## Exercise details:
Go through the data and retrieve each line that includes the string "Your".

## Source material:
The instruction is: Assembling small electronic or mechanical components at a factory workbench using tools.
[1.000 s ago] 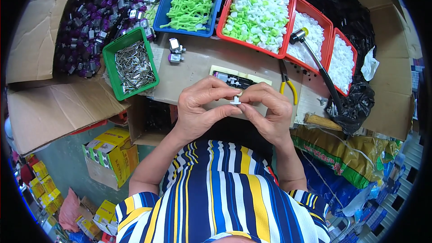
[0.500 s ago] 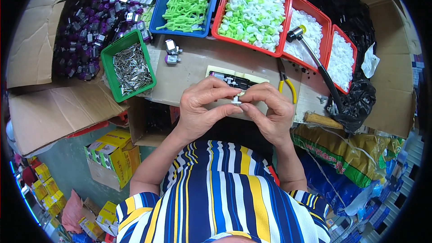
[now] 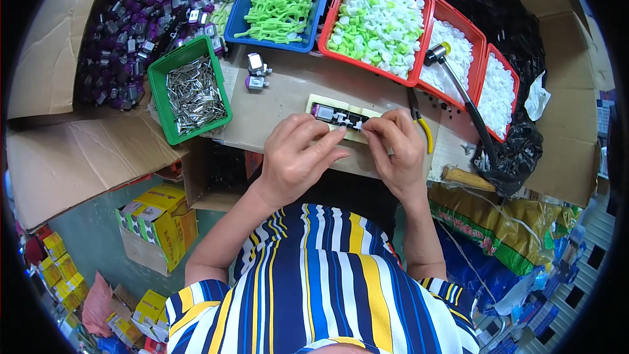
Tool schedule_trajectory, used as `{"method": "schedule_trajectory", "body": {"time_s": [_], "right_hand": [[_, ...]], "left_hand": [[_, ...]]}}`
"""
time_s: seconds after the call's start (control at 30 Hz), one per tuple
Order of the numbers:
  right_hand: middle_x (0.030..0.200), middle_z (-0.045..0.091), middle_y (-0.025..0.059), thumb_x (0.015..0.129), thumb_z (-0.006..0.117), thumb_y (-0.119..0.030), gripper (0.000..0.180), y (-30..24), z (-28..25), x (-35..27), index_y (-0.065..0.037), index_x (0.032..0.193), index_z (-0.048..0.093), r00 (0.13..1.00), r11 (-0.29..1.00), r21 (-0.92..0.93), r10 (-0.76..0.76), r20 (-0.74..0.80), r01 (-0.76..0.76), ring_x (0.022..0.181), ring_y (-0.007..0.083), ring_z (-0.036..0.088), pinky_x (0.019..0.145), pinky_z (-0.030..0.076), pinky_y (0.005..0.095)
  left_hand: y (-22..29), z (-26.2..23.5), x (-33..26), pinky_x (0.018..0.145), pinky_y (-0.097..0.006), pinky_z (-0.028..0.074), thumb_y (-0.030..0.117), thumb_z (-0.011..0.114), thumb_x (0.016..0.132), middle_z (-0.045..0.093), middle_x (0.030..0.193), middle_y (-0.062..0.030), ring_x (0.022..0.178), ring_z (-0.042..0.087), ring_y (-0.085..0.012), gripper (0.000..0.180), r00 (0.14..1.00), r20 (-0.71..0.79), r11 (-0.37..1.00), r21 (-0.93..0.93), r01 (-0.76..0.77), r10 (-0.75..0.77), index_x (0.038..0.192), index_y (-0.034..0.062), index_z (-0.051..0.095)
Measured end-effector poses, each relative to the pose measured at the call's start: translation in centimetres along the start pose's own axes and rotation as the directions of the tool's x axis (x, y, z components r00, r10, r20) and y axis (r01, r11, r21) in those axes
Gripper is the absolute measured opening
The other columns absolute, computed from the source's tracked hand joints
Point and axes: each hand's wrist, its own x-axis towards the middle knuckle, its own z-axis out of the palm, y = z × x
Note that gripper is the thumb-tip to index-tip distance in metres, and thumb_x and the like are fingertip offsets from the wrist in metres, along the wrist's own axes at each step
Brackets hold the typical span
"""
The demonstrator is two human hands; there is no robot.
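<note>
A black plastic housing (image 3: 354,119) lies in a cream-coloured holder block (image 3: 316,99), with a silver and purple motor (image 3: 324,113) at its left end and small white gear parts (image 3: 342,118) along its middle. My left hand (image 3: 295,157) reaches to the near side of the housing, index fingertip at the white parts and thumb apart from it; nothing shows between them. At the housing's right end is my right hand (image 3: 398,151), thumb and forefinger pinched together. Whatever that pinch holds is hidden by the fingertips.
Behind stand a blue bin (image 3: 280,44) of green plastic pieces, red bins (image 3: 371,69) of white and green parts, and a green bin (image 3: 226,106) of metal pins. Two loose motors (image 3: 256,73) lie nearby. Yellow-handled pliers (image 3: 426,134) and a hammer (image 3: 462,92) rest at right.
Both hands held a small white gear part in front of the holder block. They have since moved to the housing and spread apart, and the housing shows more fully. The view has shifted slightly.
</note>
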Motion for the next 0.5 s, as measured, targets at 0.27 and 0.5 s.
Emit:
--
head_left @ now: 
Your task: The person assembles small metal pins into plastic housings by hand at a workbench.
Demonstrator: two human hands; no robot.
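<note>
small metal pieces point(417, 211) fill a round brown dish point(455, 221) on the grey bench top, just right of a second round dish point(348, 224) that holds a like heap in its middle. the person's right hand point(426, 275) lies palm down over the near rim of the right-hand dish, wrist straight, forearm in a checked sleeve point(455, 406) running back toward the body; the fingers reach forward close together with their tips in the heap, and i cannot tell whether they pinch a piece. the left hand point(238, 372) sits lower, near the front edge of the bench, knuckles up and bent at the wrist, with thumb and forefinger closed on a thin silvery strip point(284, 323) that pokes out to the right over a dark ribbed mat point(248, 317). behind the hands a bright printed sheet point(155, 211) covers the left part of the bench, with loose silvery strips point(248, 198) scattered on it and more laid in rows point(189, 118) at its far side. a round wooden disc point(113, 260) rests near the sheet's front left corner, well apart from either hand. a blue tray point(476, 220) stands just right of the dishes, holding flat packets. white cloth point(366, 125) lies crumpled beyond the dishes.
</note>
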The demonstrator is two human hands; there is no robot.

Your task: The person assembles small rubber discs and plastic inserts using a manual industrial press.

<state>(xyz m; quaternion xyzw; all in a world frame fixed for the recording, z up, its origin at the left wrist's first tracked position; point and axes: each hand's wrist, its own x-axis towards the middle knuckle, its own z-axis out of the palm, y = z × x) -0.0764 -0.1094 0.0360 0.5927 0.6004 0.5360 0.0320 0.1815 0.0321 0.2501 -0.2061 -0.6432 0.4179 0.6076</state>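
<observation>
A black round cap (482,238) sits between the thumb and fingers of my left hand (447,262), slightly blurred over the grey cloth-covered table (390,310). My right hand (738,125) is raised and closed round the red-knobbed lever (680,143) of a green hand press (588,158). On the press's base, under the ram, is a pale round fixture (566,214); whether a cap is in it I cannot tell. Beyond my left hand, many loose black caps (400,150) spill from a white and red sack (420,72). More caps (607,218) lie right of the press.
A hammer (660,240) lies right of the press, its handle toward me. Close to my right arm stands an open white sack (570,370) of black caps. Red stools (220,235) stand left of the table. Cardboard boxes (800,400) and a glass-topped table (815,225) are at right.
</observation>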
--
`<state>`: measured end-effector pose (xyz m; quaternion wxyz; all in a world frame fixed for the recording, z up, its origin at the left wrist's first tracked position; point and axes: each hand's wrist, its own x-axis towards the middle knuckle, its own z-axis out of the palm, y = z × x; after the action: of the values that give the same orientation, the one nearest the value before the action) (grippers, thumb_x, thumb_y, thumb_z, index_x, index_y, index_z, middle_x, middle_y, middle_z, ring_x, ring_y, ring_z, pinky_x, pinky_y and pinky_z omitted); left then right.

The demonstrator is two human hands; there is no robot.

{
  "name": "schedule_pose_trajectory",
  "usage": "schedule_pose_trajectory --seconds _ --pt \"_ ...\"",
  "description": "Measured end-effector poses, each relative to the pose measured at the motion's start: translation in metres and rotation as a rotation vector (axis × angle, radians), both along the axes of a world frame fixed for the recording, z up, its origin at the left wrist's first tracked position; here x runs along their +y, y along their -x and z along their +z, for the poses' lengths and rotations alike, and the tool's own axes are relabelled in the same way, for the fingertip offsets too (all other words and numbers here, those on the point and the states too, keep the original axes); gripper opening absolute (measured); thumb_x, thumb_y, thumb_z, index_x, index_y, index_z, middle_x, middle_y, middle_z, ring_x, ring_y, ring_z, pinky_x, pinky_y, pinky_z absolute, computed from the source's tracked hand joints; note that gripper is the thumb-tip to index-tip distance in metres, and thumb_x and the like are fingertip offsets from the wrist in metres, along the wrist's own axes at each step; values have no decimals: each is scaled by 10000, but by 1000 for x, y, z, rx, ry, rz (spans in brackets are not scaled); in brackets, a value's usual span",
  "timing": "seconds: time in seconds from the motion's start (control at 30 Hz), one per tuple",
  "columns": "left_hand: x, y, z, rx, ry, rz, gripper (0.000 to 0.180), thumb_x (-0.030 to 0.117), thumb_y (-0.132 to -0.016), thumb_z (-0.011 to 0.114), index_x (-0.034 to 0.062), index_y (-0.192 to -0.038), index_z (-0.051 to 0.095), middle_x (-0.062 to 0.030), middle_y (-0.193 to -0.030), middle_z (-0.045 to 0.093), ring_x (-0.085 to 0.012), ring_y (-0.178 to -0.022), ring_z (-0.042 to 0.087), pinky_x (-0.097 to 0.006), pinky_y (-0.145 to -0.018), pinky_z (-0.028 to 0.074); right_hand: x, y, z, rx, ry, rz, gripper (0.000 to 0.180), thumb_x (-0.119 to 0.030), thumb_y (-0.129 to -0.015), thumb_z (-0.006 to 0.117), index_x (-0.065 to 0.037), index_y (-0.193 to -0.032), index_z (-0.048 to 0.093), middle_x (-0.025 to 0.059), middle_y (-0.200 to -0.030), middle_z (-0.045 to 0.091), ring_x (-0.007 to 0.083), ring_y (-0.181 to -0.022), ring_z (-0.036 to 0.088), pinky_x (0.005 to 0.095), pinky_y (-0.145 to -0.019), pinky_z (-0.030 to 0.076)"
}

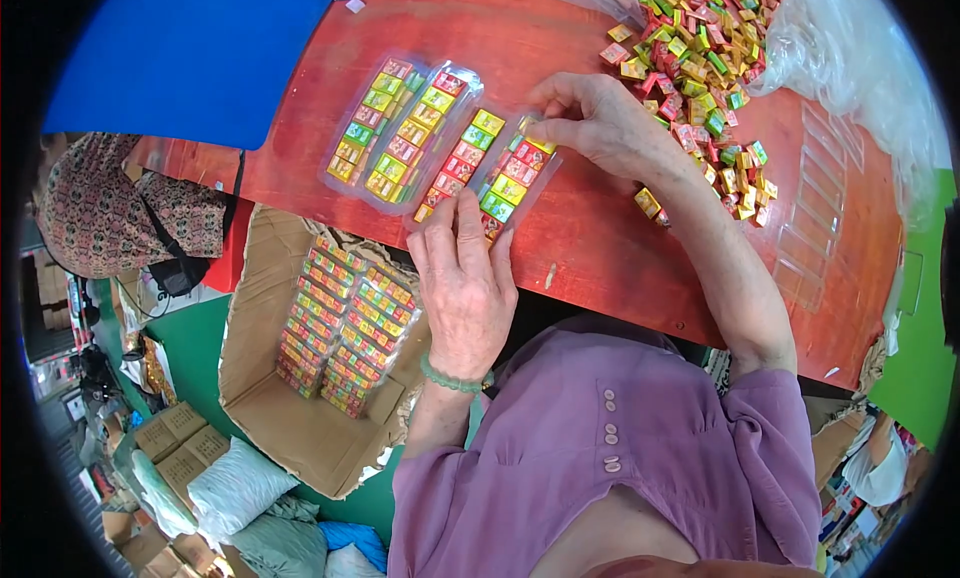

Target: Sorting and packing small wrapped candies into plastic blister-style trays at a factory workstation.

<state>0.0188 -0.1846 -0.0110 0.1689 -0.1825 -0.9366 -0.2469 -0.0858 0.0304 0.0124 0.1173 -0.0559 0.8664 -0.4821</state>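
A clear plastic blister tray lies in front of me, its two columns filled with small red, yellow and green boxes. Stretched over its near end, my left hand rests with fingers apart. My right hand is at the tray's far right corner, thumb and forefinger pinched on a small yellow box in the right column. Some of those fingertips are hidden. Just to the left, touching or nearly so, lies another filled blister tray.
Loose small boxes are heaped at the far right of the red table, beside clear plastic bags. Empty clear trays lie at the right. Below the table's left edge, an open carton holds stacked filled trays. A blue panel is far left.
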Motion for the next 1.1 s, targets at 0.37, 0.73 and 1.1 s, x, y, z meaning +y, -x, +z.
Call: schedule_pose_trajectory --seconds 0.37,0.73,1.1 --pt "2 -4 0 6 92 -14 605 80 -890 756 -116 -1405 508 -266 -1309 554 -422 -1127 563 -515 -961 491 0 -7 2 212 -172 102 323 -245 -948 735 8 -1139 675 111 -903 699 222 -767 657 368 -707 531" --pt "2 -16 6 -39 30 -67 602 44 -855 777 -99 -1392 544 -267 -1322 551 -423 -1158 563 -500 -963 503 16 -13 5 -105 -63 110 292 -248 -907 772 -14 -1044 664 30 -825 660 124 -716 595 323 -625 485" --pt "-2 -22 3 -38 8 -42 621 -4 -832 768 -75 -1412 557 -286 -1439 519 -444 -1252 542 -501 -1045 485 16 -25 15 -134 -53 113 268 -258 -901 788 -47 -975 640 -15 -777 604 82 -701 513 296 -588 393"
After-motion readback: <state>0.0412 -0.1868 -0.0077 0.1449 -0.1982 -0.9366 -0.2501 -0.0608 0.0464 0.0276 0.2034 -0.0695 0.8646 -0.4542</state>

## Task response:
Your task: The person assembles small metal pins into plastic housings by hand at a workbench.
Your task: The person assembles small rubber discs and plastic inserts using a manual industrial press.

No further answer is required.